BEGIN

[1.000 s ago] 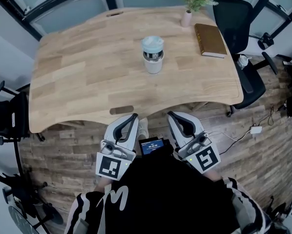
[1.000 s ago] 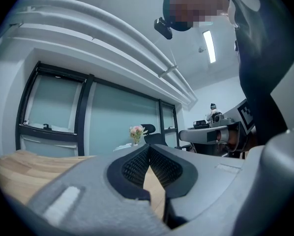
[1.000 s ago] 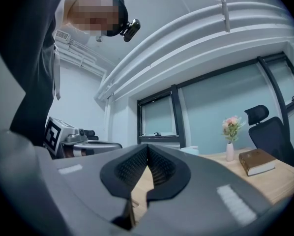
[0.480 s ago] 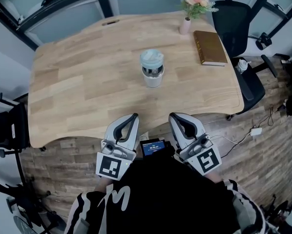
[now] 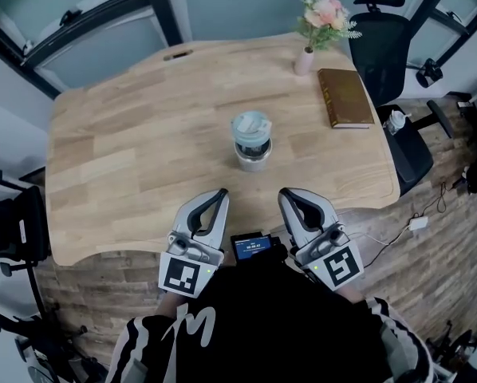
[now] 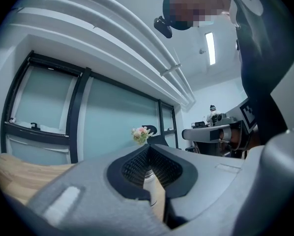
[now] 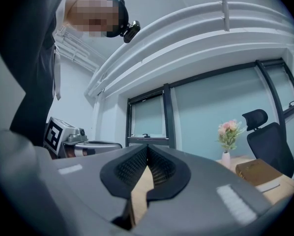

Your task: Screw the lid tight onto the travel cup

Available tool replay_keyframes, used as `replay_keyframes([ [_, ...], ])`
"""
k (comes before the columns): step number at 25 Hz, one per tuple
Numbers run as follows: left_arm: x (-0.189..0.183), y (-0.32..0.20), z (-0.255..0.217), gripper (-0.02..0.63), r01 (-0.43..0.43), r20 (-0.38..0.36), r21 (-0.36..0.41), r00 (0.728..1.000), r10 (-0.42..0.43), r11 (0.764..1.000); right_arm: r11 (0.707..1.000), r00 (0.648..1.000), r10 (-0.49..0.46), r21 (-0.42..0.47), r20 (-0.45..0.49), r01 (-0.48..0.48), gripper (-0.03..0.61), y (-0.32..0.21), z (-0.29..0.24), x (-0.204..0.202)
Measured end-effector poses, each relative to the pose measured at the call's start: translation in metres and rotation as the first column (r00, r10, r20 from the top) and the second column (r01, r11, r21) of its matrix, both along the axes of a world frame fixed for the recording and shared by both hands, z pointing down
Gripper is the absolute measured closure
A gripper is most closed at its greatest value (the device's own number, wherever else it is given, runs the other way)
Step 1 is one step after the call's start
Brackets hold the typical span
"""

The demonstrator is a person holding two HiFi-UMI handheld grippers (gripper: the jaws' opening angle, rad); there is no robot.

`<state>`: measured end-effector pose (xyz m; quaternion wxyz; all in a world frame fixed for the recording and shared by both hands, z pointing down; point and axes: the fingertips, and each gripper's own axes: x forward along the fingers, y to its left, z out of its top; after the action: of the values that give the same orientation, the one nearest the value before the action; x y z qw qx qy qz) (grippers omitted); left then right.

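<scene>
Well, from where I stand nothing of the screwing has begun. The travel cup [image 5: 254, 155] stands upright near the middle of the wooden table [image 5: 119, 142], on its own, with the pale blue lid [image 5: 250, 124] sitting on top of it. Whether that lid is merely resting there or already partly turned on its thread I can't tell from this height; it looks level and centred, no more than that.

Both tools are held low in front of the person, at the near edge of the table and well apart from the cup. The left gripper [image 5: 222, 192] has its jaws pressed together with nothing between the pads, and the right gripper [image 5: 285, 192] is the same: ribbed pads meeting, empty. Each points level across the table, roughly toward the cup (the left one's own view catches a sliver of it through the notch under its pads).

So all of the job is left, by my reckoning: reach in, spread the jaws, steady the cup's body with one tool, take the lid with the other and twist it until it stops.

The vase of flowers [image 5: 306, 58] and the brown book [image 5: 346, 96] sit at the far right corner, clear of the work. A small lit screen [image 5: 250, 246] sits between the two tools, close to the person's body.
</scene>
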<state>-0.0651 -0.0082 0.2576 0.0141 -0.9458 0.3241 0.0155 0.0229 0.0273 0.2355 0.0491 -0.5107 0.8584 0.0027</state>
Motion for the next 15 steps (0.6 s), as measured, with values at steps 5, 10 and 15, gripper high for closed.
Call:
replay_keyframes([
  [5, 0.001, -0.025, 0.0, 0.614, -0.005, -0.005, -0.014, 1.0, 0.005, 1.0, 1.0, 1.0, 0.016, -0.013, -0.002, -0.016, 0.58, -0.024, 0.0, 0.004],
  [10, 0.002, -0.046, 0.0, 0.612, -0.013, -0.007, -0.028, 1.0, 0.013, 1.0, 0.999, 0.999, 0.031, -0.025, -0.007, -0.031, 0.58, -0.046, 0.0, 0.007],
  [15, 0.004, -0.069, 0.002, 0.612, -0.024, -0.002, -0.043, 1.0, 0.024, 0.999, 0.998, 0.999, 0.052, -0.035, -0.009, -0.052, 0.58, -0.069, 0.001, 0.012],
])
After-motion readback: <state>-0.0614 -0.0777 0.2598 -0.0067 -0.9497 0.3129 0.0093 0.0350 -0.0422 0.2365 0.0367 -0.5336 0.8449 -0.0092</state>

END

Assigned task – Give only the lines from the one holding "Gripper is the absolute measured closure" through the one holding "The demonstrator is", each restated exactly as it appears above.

Result of this exercise –
Gripper is the absolute measured closure
A gripper is most closed at its greatest value (the device's own number, wherever else it is given, runs the other way)
Step 1 is one step after the call's start
Brackets hold the typical span
"""

The demonstrator is a person holding two HiFi-UMI handheld grippers (gripper: the jaws' opening angle, rad); there is no robot.

Work on the exercise is now finished.